Aiko: Got it. I’m ready to wade into the mess with you—what’s the first move?

Dwight: First, I want to reveal that, unlike most other topics I discuss with you, this is an issue that—at least in terms of implementation—I don’t have fully nailed down.

Aiko: That’s a good signal to go in carefully, especially if it’s still live for you. Where do you feel the sticking point is?

Dwight: Hold on—back up. Let me lay out the issue first.

Aiko: Alright, I’m listening. Go ahead and lay it out.

Dwight: Many of us make choices in the sense that, when presented with two alternatives, we consistently take one path over the other. But we often do so without fully accepting that choice—instead, we carry a sense of unease or discomfort about the path we’re on and continue down it despite that.

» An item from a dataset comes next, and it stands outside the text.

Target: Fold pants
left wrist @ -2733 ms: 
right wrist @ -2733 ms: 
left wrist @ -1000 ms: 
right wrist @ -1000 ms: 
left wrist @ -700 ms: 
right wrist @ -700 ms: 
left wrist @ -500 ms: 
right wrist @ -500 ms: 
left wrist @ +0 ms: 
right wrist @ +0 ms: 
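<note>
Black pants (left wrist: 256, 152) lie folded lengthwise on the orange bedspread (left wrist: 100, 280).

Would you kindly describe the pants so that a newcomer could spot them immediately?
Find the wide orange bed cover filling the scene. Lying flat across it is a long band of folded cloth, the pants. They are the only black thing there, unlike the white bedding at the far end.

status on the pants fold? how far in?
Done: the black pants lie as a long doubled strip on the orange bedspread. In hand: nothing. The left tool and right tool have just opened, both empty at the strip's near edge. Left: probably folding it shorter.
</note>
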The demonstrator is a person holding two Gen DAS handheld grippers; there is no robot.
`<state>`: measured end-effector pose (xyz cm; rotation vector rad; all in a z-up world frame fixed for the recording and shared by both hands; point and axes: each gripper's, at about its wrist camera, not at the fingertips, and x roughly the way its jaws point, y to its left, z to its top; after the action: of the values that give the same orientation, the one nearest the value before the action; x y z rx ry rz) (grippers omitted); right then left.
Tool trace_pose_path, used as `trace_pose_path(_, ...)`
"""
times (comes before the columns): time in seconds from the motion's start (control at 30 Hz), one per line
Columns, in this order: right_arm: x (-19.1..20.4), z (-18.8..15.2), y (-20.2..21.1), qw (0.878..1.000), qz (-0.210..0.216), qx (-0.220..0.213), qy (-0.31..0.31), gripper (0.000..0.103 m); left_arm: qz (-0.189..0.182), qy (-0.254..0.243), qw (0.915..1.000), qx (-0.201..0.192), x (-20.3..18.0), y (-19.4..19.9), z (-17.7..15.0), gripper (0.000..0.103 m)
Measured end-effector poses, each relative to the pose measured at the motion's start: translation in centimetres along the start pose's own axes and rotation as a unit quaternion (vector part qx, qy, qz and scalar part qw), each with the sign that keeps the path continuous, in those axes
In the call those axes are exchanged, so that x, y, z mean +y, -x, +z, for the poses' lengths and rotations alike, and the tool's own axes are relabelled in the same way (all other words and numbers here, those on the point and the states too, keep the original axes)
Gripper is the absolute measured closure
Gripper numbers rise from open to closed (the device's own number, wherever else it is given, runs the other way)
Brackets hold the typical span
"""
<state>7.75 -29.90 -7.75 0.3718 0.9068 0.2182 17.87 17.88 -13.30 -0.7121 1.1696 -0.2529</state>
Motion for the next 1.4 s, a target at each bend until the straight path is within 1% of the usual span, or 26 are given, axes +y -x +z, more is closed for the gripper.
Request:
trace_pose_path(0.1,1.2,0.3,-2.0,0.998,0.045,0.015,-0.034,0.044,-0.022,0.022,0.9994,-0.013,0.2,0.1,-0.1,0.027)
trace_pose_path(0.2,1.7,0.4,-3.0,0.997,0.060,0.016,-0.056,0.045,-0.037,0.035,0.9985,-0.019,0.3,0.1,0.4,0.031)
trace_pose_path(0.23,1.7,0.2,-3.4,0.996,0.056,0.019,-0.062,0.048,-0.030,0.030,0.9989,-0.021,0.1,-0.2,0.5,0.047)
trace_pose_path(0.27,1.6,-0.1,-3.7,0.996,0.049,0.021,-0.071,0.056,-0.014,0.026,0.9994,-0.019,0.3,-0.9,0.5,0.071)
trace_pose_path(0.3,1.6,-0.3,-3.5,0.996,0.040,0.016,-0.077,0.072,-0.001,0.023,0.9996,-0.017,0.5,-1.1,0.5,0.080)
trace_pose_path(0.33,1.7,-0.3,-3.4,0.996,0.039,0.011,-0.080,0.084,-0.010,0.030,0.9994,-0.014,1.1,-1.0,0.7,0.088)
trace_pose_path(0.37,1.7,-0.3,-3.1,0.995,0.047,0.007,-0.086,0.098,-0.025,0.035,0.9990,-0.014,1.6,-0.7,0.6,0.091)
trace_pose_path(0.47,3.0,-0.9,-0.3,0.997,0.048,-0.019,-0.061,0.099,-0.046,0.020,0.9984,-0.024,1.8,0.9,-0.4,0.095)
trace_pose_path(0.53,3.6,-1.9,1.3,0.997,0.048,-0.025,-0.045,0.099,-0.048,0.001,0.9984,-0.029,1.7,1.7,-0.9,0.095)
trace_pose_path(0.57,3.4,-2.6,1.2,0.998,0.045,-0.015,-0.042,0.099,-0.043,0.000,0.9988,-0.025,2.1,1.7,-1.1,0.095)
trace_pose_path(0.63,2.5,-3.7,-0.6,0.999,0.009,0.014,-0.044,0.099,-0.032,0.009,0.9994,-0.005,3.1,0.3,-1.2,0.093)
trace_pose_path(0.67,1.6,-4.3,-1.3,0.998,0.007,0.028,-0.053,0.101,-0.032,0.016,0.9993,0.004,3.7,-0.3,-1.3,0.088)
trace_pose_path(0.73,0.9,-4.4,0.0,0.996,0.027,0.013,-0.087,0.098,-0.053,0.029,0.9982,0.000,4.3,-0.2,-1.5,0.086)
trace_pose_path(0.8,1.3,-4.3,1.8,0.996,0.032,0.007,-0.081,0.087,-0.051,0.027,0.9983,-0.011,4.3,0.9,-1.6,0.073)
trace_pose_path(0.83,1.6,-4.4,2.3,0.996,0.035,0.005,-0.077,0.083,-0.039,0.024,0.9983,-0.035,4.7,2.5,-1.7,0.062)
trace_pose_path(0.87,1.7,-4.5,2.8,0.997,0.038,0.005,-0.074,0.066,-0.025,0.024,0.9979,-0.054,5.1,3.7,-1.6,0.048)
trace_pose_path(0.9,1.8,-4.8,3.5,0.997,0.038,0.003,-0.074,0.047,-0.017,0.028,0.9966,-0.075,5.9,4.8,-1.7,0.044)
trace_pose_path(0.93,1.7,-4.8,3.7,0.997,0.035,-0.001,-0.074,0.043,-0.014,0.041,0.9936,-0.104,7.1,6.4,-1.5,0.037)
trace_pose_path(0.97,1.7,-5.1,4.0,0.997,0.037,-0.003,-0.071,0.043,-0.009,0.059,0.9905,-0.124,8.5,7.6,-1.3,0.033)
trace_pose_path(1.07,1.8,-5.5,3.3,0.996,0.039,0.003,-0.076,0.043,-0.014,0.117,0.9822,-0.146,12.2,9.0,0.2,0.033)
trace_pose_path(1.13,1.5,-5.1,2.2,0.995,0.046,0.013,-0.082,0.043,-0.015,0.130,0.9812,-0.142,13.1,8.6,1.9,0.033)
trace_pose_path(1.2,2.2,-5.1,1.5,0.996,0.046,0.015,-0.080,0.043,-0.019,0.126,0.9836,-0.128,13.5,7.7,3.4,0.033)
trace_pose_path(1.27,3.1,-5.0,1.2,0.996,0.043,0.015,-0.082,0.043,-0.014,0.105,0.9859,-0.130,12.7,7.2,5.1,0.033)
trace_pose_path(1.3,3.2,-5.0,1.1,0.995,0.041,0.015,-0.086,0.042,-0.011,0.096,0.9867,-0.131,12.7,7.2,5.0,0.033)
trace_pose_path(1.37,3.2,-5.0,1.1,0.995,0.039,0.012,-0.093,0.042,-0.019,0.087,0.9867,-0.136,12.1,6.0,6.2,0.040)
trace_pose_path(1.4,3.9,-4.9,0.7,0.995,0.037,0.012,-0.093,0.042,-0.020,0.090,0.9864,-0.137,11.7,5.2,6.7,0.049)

Aiko: That tension between action and emotional ownership is real. Are you pointing toward a kind of willful self-deception, or something softer—like passive resignation?

Dwight: For me, the phrase “passive resignation” comes closer to capturing the thoughts and feelings I’m describing.

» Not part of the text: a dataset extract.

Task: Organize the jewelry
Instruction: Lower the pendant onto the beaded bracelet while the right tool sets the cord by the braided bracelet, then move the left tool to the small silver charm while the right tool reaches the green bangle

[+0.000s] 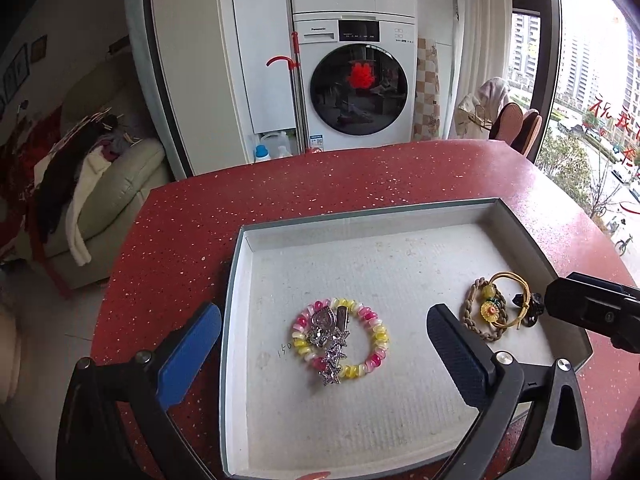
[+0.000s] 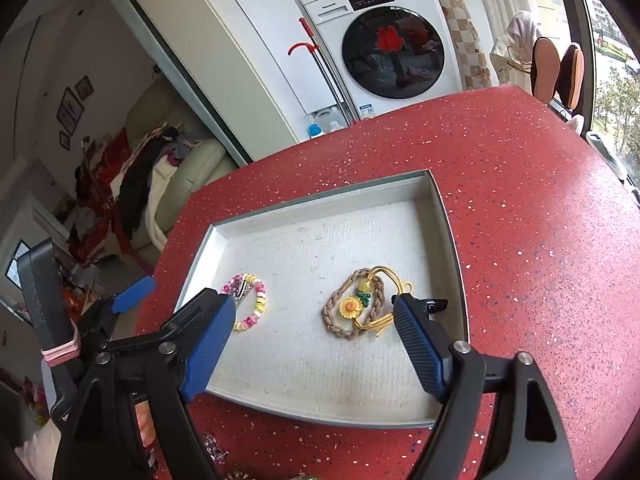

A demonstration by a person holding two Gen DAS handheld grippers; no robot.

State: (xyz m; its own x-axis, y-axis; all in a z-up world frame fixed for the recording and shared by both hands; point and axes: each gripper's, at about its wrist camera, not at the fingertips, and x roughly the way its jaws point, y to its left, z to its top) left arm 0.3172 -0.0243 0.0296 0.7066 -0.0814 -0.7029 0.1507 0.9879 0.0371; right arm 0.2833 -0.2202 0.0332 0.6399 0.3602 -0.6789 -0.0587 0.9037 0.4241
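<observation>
Two clusters of jewelry lie in the tray (image 1: 236, 280) on my red table (image 1: 360, 172). Toward its left side sits the bead bracelet (image 1: 378, 330), with a silver star clip (image 1: 332, 344) resting across it. Toward the right side, a braided cord (image 2: 340, 314) loops around a sunflower charm (image 2: 351, 306), tangled with a yellow band (image 2: 384, 280); a dark clip (image 1: 528, 304) lies just beside them. My left gripper (image 1: 320, 340) is spread wide, hovering over the bracelet with nothing between its fingers. My right gripper (image 2: 314, 320) is spread too, above the braided cluster, its right finger (image 2: 416, 340) covering part of the yellow band and the dark clip.
</observation>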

Aiko: That helps. So we're talking about choices made with awareness, but without full endorsement—more like quiet surrender than inner conflict, right?

Dwight: If it were expressed in words, they might be: “At least for now, I’m not willing to go down that other path, and yet another part of me feels it’s important to feel a little bit bad about not taking that path—and doesn’t want to let go of that feeling.”

Aiko: That internal split is so precise—it’s like the unease becomes part of the identity, a kind of self-imposed ethical pressure that never fully converts into action.

Dwight: Although I could give dozens of examples, let me ground this in my everyday life. I purchased the Apollo Neuro, a haptic feedback device backed by credible research for improving overall health. I’ve spent a bit of time testing it and still believe it could benefit my health if I used it consistently—something I could do mostly alongside other activities.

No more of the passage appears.